Antonio Pappano é outra história, embora também encastrada nos meios artísticos da música clássica. Filho de pais italianos que emigraram para Inglaterra em 1958, aí nasceu e cedo se dedicou ao piano e às escolas de música. O pai, embora trabalhasse na restauração gostava, ele próprio, de cantar música clássica. Aos 13 anos de Antonio, a família foi para os Estados Unidos onde o jovem teve oportunidade de estudar piano, composição e direção de orquestra. Regressado a Inglaterra já adulto Pappano foi, em 2002, escolhido como diretor musical da Royal Opera House de Covent Garden, o mais jovem diretor de sempre. O seu contrato era até 2021 mas, a pedido da instituição, prolongará a sua direção até 2023. Porquê esta quase indispensabilidade na Orquestra? Os seus antecedentes nos últimos 40 anos explicam um pouco: de Londres passou por Bayreuth e pelo Monnaie de Bruxelas. O seu sentimento e perfeição musicais leva-o a trabalhar individualmente com os cantores e a inspirar-lhes formas e tonalidades de cantar passagens específicas das óperas que dirige. Músicos e cantores não o dispensam e constituem, como eles próprios dizem, autênticas famíias.

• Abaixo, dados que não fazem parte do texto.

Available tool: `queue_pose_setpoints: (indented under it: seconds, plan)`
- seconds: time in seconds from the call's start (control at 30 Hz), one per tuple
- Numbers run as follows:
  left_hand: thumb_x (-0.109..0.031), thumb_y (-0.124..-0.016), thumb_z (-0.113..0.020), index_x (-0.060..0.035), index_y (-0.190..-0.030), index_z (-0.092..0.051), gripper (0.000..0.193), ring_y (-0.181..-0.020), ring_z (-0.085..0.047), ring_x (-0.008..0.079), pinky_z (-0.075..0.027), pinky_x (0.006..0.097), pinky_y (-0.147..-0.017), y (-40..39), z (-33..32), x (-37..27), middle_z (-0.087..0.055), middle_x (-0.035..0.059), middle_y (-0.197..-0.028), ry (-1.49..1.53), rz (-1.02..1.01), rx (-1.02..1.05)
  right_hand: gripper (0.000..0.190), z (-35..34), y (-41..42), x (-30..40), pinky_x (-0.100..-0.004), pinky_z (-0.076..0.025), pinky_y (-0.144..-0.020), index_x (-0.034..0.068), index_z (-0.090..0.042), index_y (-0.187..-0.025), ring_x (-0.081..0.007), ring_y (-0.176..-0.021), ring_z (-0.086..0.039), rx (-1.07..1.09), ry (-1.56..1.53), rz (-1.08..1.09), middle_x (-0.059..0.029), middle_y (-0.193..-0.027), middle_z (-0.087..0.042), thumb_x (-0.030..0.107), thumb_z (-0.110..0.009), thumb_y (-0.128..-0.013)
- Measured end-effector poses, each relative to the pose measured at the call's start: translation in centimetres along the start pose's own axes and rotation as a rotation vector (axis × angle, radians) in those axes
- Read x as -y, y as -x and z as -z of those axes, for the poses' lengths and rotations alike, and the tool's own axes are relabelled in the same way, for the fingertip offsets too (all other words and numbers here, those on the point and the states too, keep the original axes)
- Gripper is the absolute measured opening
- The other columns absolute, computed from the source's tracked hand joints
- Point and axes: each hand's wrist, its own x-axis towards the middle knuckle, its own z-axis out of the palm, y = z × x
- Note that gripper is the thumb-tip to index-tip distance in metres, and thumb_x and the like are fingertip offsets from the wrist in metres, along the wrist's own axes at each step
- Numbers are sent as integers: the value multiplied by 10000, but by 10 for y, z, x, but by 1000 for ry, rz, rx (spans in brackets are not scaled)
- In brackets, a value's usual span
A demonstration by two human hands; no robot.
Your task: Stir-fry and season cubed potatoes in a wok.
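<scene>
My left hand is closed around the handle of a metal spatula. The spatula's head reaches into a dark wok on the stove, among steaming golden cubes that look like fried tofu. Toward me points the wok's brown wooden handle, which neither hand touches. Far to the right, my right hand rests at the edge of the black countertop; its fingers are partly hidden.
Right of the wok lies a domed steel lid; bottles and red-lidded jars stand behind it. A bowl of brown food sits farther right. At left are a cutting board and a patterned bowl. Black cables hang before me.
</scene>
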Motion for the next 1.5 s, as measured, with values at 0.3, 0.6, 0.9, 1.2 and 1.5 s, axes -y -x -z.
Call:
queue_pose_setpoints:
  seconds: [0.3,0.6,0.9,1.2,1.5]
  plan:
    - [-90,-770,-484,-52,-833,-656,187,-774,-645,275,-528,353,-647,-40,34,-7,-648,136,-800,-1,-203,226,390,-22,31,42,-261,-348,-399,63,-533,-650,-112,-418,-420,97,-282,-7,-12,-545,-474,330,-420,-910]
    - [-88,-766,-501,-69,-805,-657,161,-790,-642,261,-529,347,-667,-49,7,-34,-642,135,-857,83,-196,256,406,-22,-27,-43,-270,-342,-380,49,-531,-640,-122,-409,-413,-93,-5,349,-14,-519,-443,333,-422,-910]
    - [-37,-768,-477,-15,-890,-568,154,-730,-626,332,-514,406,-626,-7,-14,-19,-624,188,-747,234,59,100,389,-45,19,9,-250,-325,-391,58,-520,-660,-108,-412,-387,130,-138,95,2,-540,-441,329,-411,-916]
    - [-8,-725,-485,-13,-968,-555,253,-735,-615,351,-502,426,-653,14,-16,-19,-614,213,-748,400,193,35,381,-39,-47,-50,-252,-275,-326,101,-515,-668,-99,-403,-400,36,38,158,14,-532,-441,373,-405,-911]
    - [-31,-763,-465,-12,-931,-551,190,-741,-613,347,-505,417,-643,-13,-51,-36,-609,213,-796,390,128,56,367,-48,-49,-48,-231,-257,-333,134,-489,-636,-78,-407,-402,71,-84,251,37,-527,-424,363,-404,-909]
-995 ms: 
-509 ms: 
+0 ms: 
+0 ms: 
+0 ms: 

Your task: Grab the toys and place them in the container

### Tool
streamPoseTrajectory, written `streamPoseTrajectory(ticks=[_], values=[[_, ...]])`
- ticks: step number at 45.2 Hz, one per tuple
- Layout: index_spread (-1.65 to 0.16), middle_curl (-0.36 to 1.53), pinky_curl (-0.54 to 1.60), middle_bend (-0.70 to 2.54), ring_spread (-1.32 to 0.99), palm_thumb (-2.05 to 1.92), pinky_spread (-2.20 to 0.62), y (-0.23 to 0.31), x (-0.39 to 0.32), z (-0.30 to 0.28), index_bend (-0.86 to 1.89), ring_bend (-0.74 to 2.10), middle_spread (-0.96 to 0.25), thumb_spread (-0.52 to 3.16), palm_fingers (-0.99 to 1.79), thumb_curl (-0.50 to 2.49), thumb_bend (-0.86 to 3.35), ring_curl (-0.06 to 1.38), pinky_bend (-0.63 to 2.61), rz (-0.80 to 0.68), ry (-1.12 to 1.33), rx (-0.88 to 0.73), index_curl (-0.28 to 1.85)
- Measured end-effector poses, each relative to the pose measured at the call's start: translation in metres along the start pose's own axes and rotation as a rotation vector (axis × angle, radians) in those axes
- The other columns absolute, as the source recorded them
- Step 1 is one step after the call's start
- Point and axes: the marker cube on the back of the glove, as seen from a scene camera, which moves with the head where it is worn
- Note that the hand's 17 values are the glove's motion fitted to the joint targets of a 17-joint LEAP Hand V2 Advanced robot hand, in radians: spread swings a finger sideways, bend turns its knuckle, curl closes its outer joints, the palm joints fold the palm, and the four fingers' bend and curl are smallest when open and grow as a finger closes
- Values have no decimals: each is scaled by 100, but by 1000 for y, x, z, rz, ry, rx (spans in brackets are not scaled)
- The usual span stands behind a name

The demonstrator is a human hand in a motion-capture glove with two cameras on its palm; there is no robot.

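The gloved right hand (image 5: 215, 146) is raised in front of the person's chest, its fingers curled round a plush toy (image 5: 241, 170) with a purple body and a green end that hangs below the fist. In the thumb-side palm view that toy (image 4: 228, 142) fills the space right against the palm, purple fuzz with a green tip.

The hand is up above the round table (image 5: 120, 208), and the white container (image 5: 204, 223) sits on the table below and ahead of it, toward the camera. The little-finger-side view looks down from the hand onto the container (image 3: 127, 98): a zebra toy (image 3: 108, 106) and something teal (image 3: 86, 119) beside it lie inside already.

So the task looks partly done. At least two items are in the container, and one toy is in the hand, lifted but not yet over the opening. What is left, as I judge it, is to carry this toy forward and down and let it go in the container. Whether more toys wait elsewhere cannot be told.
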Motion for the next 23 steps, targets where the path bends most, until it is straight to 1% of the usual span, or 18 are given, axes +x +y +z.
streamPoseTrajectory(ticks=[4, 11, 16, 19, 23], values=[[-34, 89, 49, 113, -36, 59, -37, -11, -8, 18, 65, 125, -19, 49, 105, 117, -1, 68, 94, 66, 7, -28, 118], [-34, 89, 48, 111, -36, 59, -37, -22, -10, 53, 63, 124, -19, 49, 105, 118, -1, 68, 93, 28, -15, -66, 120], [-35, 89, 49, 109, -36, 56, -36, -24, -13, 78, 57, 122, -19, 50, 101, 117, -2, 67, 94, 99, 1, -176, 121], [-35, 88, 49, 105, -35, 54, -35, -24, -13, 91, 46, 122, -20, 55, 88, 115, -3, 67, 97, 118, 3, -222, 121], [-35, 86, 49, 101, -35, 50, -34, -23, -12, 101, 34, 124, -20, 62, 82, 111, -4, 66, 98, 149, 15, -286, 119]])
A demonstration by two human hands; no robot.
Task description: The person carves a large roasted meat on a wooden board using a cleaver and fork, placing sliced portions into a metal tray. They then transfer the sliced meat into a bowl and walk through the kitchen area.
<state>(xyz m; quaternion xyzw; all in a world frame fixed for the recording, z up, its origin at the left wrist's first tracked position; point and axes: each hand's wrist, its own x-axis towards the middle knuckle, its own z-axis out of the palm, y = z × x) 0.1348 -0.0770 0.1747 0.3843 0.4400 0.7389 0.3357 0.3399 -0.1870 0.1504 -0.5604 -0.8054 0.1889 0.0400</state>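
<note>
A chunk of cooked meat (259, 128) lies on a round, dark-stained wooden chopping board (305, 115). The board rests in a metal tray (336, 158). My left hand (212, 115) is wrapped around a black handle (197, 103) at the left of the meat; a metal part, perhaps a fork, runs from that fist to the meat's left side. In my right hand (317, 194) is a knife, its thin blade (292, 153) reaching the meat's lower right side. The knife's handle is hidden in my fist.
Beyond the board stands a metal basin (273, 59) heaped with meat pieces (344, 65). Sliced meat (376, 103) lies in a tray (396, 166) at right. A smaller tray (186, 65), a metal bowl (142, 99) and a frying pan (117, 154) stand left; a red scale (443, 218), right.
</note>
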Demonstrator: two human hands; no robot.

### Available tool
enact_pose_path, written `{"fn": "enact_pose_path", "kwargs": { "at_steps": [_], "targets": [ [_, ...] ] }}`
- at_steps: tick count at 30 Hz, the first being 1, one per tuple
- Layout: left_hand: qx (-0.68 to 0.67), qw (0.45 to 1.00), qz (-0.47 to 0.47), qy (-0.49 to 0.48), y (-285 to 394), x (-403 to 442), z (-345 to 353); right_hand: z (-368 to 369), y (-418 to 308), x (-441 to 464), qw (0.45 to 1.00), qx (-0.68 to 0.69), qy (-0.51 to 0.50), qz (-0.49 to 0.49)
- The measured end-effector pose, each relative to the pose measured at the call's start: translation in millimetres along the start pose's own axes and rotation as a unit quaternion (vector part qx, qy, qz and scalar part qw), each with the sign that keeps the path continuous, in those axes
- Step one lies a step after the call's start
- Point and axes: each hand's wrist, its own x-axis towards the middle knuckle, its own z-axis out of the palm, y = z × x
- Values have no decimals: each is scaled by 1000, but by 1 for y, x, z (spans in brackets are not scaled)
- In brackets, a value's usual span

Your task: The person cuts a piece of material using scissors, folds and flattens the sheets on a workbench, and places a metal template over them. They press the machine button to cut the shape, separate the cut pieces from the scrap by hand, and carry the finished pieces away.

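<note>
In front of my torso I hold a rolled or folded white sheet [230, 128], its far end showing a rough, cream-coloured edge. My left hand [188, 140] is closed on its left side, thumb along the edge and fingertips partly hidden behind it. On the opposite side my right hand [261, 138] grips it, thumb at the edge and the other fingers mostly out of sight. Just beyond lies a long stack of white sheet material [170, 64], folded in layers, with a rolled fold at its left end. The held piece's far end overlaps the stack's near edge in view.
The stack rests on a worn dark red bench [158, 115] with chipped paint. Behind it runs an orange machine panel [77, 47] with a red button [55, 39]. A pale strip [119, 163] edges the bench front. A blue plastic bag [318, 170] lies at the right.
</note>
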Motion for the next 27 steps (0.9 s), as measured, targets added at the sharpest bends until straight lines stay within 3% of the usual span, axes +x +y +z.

Quando lhe perguntaram se o Brexit o inquieta foi rápido a responder que sim, muito. E para o mundo da ópera o caso é muito evidente. Como se resolverão casos de urgência? “Quando de manhã um cantor adoece e não pode participar na sessão da noite há que encontrar, em qualquer parte da Europa, um substituto que conheça a ópera e que esteja disponível. Se isso exigir os controlos de vistos e passaportes é melhor esquecer. O mundo da música clássica não conhece fronteiras, é universal”. O já Sir Antonio Pappano recebeu, entre muitas distinções, o Prémio Vitorio de Sica, em Itália, que lhe foi entregue, em 2010, pelo Presidente Napolitano.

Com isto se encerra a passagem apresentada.